Playing a scale one octave only means most of the time, you'll play the highest note (r.h.) with pinky, wheras playing two, or three or more octaves necessitates 'starting again', where your thumb, usually, goes onto the tonic for the next octave each time.

So with that in mind, two octaves seem like the minimum. But why not carry on to three, or maybe four? In more advanced playing, your hands will become farther apart, so you're setting yourself up for when this happens. The arms' angles change, which means even simple scales will be played subtly differently.

From memory, I think scales on piano for exams go to three octaves in the higher grades, so that seems a reasonable target.

If, by any chance, you're considering the question relates to other instruments, there are many good reasons to play as many octaves as the instrument (and player!) are capable of.


The answer may depend on the instrument. Every instrument works based on physics and it may be harder to play notes in certain registers. This is especially true for brass and woodwind. Practicing in one octave then trying to perform the same piece an octave higher without practice could be difficult. On guitar, the frets get closer together making playing in different octaves feel different.

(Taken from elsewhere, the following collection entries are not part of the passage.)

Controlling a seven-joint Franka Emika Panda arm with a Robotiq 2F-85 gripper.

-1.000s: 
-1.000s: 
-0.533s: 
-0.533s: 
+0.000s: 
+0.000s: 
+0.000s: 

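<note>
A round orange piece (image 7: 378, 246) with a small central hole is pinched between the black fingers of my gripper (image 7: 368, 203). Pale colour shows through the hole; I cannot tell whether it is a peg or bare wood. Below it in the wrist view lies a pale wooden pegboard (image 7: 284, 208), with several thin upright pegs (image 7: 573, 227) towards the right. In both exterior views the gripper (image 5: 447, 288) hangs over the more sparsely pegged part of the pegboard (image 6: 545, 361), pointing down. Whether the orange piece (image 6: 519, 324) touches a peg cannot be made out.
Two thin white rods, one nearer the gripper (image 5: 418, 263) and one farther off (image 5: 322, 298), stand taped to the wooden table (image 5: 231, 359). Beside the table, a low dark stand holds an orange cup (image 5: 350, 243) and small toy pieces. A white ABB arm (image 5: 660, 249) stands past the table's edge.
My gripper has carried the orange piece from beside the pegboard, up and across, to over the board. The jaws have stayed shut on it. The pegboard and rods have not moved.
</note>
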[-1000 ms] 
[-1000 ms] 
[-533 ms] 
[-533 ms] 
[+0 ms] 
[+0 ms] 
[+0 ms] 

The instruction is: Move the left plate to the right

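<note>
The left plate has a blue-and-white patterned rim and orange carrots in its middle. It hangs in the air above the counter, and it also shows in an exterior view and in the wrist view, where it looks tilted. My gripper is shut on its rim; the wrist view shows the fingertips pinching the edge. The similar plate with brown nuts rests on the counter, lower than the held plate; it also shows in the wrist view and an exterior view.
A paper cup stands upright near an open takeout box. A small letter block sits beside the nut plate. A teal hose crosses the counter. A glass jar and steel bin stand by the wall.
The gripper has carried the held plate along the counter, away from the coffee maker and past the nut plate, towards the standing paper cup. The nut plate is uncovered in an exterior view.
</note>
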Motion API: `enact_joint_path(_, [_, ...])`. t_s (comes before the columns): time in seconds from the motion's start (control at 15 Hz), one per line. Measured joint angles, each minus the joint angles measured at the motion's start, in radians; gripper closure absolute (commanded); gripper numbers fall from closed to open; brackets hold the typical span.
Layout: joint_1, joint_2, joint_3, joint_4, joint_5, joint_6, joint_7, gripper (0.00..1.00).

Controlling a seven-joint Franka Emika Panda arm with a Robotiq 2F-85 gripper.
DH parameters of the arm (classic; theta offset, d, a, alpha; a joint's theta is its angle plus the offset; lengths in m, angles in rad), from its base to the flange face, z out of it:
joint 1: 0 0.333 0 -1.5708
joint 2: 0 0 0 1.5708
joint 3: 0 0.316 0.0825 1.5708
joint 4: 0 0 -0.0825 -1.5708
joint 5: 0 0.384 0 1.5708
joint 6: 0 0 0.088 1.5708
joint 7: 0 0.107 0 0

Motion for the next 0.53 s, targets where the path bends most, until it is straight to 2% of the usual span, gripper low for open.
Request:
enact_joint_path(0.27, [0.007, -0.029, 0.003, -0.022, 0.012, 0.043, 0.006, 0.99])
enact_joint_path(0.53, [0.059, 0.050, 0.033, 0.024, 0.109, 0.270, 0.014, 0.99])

I see from your link that this is piano related. Even thought every octave looks (and perhaps feels) the same one thing piano players need to be able to do is shift position as they climb up and down the keyboard. This requires some dexterity and planning. So, unless the shift within the octave is identical to the shift to the next octave I'd say you need to practice at least two octaves to ensure you will be able to shift smoothly.

  • 1
    It's probably also worth practicing both hands (and maybe the transition between the two) on a piano too. – DavidW Dec 27 '20 at 16:00
  • Great point.... – user50691 Dec 27 '20 at 17:02

The poster has little numbers on the keys for the RH/LH fingerings.

It's kind of sloppy in representing the fingerings. Some like C major use the 5 finger for a one octave scale. Others like Db major give a fingering that will repeat at the octave.

You should be able to replace the 5 with 1 to get things to repeat at the octave. Ex. C major RH is given as 123,1234,5 play it multi-octave as 123,1234,123,1234. (I added the comma to show how all the scales can be played as finger groupings of 123,1234 although the tonic isn't necessarily played with finger 1 or 5.)

The poster might be helpful for the visual aspect, but I would get a better resource for fingerings. Get a method book that gives fingerings for scales in all keys, chords on all roots and inversions, and scales in double notes. Some of the fingerings for these will differ slightly from one method book to another. You might be two complementary books. Better methods will explain principles for fingerings.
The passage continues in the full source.